7. Tertarik

4.3K 203 22
                                    

- Tertarik

Laskar menatap Renzo dingin, auranya gelap seakan memakan Renzo lalu tenggelam dalam kegelapan. "Lo, sudah ikut campur."

Renzo memasukan kedua tangannya kedalam saku, tenang. "Ya."

"Berhenti, lo tidak perlu ikut urusan gue."

"Apa lo tidak kasihan? Gue sih kasihan."

"Sejak kapan lo? Sejak kapan lo peduli yang seperti ini?" Laskar menatap Renzo curiga.

Renzo berdeham, jangan sampai gerak-geriknya terlihat curiga, walau nyatanya tidak ada yang ia sembunyikan. "Aska, please gue hanya bawa hewan lo itu ke kamar, lo mau dia mati kedinginan? C'mon, nyari yang nurut kaya gitu susah, lo mau rugi?" Renzo tersenyum penuh arti.

Renzo menepuk bahu Laskar dua kali lalu ia pamit, "gue pulang dulu, Las." Lalu ia pergi dengan senyum miring yang menyeramkan.

Laskar menatap kepergian Renzo dingin, lalu ia berbalik menuju kamar yang di dalamnya ada gadis kecil yang tengah bahagia.

Laskar membuka pintu kamar dan di dapati Sila duduk di ranjang sedang membaca buku masak. Tidak tau kedatangan Laskar di kamar, Sila seperti tidak terganggu dan serius membaca.

Laskar duduk di pinggir Sila, seakan sadar ada yang duduk di sampingnya ia menoleh dengan lugu. Sadar, Sila melotot kaget dan berdiri, berlari kesana kemari memikirkan tempat mana yang aman untuk menyembunyikan buku masak ini agar tidak di buang.

Laskar memutar bola matanya malas. "Bukunya?!" Pinta Laskar, jujur Laskar sedikit tidak kuat melihat Sila yang berlari kesana-kemari sangat menggemaskan.

Sila menunduk takut. Ia berjalan pelan dan memberi buku itu dengan tangan gemetar. "A-aska, itu--"

"Diem?" Laskar menatap Sila tajam. Sila hanya bisa menunduk ketakutan, aura gelap sangat kentara seakan memegang sisi tubuhnya dan menekan dengan kencang, meremuk lalu membuangnya.

Laskar membuka buku itu, halaman demi halaman ia buka, kenal, ini milik salah satu maid di rumah ini. "Lo ingin memasak?"

"Mau!" Mata Sila berbinar dengan cepat, memberi sinar dan menghipnotis siapa saja, matanya begitu indah, hingga mata hitam pekat dengan mata coklat itu saling menatap.

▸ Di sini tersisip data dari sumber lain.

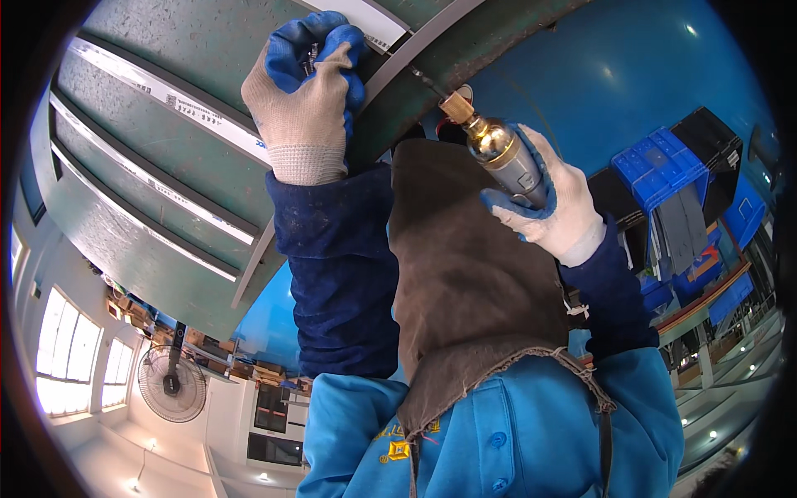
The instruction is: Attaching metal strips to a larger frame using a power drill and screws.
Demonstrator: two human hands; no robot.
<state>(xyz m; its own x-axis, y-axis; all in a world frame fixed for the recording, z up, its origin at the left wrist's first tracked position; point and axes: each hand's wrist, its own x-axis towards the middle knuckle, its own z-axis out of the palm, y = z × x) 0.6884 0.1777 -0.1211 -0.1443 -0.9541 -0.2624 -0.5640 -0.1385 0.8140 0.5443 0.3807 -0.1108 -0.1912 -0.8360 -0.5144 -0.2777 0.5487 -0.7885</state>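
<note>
L hand (304, 104) pinching small metal pcs (312, 56), prob. screws, top ctr; R hand (560, 199) wrapped round power driver (498, 148), ctr-right, bit (424, 78) nr metal bar (426, 38). Risk: bit could skid, nicking L hand; loose pinch might drop pcs on table (207, 37).

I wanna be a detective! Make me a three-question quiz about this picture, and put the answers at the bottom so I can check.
1. Which hand grips the gold-and-grey tool? A) left B) right C) neither
2. True or false: the left hand is bare.
3. Fill in the colour: the worktable is ____.

Key:
1. B, the right hand.
2. False; the left hand is gloved.
3. Green.
</note>
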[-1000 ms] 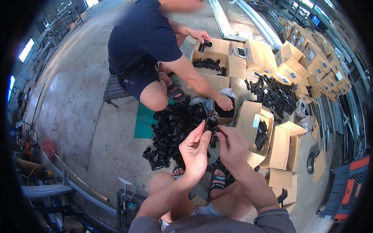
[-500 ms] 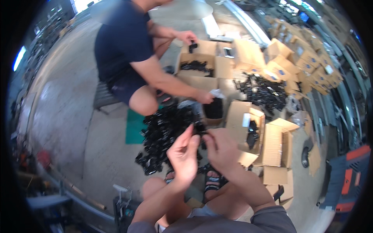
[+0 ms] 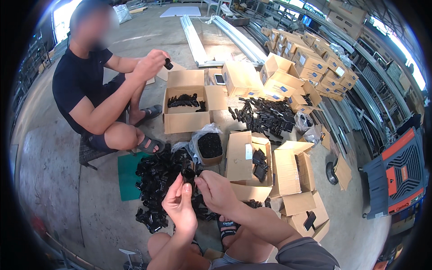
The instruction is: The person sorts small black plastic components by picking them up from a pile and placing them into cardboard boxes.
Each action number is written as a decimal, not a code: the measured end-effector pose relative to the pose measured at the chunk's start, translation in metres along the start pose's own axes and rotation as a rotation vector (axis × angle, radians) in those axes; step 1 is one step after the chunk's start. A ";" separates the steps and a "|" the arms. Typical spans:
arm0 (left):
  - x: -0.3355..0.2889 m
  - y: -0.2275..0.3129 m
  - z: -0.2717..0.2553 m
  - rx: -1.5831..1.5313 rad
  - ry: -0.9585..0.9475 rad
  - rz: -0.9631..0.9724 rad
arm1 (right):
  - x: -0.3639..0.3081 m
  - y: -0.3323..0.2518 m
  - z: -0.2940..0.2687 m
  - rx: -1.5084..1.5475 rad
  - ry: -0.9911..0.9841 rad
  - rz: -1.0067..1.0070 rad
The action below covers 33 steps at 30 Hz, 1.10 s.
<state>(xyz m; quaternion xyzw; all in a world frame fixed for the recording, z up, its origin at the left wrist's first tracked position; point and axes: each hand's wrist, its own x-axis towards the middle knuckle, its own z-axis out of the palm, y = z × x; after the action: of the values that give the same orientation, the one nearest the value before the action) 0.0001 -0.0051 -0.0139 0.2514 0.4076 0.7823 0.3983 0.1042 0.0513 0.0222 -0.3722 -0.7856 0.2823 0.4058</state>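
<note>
Head view: left hand is gripping a black part, thumb and fingers pressing its lower end, round opening facing up toward the camera. Right hand is curling its fingers against the part's right side; can't tell if it's pinching the part or a smaller piece. The part is sitting up in the air, over the right side of a pile of black fittings. Pile is covering some of a green mat on the floor. A small carton, bag-lined and full of black bits, is standing just beyond the hands. An open box is holding black pieces, right of that. Co-worker in a dark shirt is sitting at upper left, holding a small black piece near another open box. Grey-and-orange machine is standing far right.
</note>
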 end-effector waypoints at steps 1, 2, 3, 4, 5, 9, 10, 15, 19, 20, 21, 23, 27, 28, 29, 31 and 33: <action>0.001 -0.001 0.000 -0.013 0.005 -0.012 | 0.000 -0.001 -0.001 -0.008 0.000 0.002; 0.001 -0.002 -0.001 -0.016 0.015 -0.018 | 0.001 -0.003 -0.001 -0.003 -0.003 0.002; 0.001 -0.002 -0.001 -0.020 0.026 -0.024 | 0.002 -0.005 -0.001 0.001 -0.007 0.002; 0.000 -0.001 0.001 -0.040 0.042 -0.040 | 0.002 -0.006 -0.001 0.002 -0.011 -0.001; 0.000 0.001 0.001 -0.031 0.037 -0.032 | 0.001 -0.009 -0.001 0.004 -0.014 -0.002; 0.002 0.000 -0.003 0.055 0.057 -0.004 | 0.004 -0.011 0.000 -0.019 -0.043 0.010; 0.002 -0.002 -0.004 0.064 0.053 -0.011 | 0.004 -0.010 -0.001 -0.028 -0.049 0.017; 0.001 0.002 0.000 -0.006 0.011 0.000 | 0.003 -0.006 -0.003 0.010 -0.066 0.040; 0.001 0.004 -0.001 -0.004 -0.007 0.014 | 0.003 -0.006 -0.001 0.052 -0.067 0.051; 0.001 0.004 -0.001 -0.009 -0.013 0.018 | 0.003 -0.006 -0.002 0.064 -0.073 0.065; 0.001 0.003 -0.001 -0.015 -0.020 0.022 | 0.003 -0.005 -0.002 0.083 -0.081 0.082; 0.001 0.003 0.001 -0.027 -0.024 0.028 | 0.003 -0.003 -0.003 0.122 -0.095 0.116; 0.000 0.003 0.001 -0.039 -0.018 -0.001 | -0.002 0.006 -0.005 0.160 -0.121 0.106; 0.001 0.002 0.000 -0.046 -0.017 -0.009 | -0.001 0.001 -0.007 0.181 -0.101 0.105; 0.001 0.001 -0.001 -0.054 -0.017 -0.016 | 0.000 -0.003 -0.008 0.201 -0.080 0.104; 0.003 0.002 -0.002 -0.057 -0.016 -0.023 | 0.000 -0.009 -0.008 0.201 -0.051 0.152; 0.002 0.001 0.000 -0.058 -0.022 -0.037 | -0.001 -0.009 -0.007 0.134 -0.025 0.130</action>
<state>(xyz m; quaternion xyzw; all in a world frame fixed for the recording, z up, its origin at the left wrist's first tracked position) -0.0013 -0.0035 -0.0126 0.2405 0.3850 0.7835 0.4244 0.1073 0.0462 0.0322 -0.3907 -0.7440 0.3647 0.4009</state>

Dunia seakan berhenti sekejap memberi akses untuk saling mengenal dengan lewat tatapan.

Sila memutuskan kontak matanya dan menunduk ketakutan, mata Laskar begitu hitam membuat siapa saja penasaran untuk memasuki dan tenggelam di dalamnya. Mata itu seakan menyorot bahwa ia tidak baik baik saja.

Hitamnya terlihat kosong dan tidak berujung, hanya ada Laskar di dalamnya yang terjebak di kegelapan pekat, membutuhkan pertolongan, sebuah pelukan dan seorang teman untuk tenggelam bersama.

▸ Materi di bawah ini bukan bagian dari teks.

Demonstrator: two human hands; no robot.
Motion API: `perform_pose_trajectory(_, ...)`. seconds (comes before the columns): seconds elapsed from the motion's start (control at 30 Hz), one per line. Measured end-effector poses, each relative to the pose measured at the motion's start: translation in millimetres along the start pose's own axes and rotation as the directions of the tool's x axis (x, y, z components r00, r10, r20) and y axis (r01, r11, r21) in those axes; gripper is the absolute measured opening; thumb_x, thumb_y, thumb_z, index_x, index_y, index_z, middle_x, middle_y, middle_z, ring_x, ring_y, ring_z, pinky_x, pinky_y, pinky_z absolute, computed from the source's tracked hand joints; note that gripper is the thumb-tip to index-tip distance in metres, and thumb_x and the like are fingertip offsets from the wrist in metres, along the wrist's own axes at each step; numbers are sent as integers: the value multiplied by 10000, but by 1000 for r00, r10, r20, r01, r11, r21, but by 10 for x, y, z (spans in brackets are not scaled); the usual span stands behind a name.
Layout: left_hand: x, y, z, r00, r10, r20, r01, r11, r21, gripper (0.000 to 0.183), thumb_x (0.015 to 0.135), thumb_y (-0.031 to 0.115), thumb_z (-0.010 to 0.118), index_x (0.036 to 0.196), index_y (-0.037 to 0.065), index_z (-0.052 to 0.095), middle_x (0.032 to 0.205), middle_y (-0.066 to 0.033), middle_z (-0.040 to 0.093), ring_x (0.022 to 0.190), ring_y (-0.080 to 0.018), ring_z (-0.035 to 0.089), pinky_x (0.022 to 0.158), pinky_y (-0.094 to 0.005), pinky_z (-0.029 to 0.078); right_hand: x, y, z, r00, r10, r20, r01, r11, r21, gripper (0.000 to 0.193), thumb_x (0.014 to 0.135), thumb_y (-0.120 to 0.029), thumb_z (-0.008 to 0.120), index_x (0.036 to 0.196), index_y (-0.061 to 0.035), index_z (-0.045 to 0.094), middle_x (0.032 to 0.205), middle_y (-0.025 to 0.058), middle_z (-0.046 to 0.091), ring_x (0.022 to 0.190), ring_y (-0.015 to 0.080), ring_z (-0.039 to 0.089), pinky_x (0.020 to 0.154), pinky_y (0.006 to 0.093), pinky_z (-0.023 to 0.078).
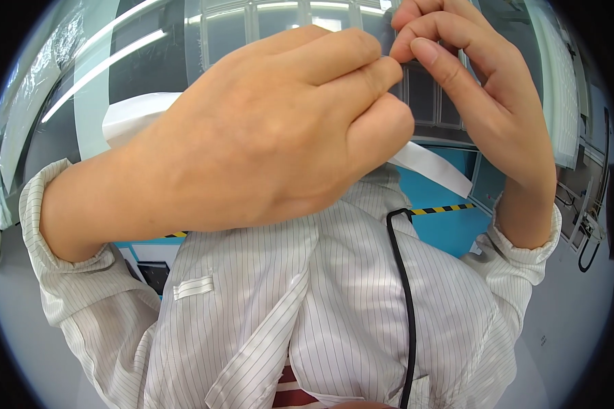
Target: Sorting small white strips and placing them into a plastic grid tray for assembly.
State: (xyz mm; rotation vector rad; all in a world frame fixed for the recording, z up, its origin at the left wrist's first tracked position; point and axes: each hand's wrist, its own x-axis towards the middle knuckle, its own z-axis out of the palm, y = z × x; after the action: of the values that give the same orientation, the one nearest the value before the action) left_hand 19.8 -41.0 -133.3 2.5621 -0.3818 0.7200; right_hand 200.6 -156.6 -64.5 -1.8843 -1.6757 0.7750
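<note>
My left hand (273, 129) is large in the foreground, back toward me, its fingers curled and closed. A smooth white strip (433, 168) comes out from behind it on both sides and hangs in the air over the table's near edge; where the fingers grip it is hidden. Up at the top right, my right hand (484, 88) has its thumb and fingers bent together in a pinch, almost touching the left fingertips. Whatever lies between those right fingertips is too small or too covered to make out.
Behind my hands, a clear plastic tray (423, 95) with several compartments lies on a dark surface. Clear film (44, 88) is at the left and a stack of translucent sheets (559, 88) at the right. Yellow-black tape (443, 209) marks the blue floor; a black cord (404, 293) hangs down my front.
</note>
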Motion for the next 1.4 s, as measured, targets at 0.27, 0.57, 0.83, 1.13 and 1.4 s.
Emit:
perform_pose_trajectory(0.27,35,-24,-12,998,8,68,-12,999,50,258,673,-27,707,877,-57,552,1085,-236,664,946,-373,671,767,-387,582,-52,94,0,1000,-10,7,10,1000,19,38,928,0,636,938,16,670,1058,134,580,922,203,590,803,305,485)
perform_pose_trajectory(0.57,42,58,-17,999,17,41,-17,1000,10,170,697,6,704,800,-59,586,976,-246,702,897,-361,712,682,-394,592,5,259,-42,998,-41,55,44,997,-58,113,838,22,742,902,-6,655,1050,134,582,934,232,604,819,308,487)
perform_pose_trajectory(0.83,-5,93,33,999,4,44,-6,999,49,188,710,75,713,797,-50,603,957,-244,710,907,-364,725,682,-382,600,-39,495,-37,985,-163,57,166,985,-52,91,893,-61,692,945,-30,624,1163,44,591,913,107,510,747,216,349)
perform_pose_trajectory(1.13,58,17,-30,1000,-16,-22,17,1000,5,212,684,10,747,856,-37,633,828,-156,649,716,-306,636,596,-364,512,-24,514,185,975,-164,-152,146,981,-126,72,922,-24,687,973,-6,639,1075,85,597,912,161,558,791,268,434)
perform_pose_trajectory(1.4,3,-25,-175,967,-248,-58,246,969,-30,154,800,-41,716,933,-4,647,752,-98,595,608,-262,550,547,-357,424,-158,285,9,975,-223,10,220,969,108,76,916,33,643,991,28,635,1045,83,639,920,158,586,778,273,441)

Laskar mengangkat alisnya bingung, lalu ia terkekeh meledek. "Lo bulshing, hm?"

Sila bergerak tak nyaman, tangannya menarik-narik sisi bajunya salah tingkah. Sila merasa pipinya memanas, ah bukan itu saja badannya juga terasa panas begitu saja.

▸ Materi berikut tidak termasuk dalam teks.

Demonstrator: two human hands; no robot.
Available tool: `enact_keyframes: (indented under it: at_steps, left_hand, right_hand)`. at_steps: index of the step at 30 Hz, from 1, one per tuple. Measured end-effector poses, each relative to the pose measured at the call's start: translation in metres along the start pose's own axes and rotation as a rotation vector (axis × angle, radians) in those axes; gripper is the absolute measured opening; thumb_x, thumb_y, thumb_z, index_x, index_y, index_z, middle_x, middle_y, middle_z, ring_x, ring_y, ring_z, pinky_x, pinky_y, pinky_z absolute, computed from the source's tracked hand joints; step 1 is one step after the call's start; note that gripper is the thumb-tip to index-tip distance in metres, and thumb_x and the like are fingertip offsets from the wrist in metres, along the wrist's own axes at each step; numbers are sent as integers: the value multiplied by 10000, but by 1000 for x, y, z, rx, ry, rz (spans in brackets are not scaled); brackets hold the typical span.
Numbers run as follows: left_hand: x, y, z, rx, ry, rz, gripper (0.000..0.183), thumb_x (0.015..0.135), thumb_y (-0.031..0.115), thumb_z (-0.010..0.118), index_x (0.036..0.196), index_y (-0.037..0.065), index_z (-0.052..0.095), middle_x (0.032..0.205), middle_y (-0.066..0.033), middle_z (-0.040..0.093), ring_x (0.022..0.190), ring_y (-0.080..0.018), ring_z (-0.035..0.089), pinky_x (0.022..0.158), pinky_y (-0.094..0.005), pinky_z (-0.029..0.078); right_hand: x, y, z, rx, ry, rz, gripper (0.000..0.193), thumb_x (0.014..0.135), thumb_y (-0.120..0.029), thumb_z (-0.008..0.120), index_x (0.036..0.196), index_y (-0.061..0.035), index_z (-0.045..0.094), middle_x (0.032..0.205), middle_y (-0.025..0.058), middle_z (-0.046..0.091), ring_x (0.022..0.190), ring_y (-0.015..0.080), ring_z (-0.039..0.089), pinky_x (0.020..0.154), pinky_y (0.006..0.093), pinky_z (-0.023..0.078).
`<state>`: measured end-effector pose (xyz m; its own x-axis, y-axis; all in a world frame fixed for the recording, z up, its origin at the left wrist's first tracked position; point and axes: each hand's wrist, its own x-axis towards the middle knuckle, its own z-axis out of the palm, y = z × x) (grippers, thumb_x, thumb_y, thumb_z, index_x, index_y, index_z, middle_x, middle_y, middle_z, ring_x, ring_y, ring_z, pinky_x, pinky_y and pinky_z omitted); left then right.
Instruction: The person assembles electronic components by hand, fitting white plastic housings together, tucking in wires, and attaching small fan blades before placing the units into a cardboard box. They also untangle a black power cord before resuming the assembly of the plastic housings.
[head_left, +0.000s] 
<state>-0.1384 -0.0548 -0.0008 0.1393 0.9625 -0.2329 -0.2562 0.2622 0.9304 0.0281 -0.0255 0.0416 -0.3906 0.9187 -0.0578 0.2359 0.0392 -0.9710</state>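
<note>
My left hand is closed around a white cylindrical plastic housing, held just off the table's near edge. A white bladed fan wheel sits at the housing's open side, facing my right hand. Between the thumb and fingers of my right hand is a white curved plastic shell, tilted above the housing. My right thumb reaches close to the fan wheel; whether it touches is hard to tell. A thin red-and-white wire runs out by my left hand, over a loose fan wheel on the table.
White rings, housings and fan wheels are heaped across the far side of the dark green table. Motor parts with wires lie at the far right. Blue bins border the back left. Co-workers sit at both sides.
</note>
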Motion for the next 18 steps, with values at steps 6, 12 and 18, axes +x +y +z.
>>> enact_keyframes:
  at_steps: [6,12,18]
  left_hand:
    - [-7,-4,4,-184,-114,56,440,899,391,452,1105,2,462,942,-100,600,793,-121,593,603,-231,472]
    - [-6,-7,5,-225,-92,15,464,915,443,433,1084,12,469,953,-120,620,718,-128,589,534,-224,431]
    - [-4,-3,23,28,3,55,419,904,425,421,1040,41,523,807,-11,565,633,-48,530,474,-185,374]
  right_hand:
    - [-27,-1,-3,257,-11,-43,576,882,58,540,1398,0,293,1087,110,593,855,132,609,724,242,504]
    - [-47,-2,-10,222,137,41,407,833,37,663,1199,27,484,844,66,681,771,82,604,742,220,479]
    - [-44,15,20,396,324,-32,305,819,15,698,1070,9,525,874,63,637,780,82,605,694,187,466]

Laskar berdiri, lalu mendekat Sila mengusap rambut coklat itu gemas, "gue ajarin masak, ayo," kata Laskar pelan. Entah mengapa tiba-tiba ia berbicara seperti ini, semua diluar kendalinya.

Sila mendongak, sedikit takut saat suara Laskar yang terdengar santai dan pelan, tidak biasanya, itu membuat kesan menakutkan. "Eum, A-aska s-serius?"

"Iya," jawab Laskar, lalu ia mendekatkan mulutnya ketelinga Sila.

"Nggalah goblok!" Laskar tertawa dan menjauh dari Sila. Sebenarnya Laskar memasuki kamar untuk meminta Sila mengobati punggungnya yang di tikam pisau oleh Georgi.